• [Your assignment] Report how many lines in the following entries contain "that". Nothing else should be given.

• [Source material]

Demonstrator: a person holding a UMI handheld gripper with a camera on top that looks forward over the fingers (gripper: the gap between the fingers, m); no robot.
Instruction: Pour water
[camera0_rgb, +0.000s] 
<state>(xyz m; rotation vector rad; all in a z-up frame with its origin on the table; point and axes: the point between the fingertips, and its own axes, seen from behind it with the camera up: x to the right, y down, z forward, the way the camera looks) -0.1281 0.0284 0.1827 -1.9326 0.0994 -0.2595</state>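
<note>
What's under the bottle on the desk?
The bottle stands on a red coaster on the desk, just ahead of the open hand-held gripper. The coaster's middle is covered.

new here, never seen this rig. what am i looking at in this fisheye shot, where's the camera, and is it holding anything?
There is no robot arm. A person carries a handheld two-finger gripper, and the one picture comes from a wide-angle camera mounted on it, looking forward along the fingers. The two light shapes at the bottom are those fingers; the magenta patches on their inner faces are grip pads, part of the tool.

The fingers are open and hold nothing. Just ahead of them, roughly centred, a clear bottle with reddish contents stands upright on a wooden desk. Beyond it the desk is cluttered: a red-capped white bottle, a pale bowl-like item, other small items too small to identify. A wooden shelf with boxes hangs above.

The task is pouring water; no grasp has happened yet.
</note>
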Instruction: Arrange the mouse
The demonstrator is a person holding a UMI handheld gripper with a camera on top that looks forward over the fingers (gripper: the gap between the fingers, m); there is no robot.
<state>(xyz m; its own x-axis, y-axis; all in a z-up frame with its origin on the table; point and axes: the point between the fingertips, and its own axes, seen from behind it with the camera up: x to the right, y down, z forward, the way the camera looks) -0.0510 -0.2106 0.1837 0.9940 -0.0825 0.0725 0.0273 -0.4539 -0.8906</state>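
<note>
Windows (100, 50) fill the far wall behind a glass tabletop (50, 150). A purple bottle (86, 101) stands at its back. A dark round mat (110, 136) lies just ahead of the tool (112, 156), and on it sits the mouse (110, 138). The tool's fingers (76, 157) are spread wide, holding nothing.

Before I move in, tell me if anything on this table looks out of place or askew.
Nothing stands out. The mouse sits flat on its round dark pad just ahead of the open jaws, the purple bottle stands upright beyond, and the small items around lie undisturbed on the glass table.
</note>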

• [Output of the task] 2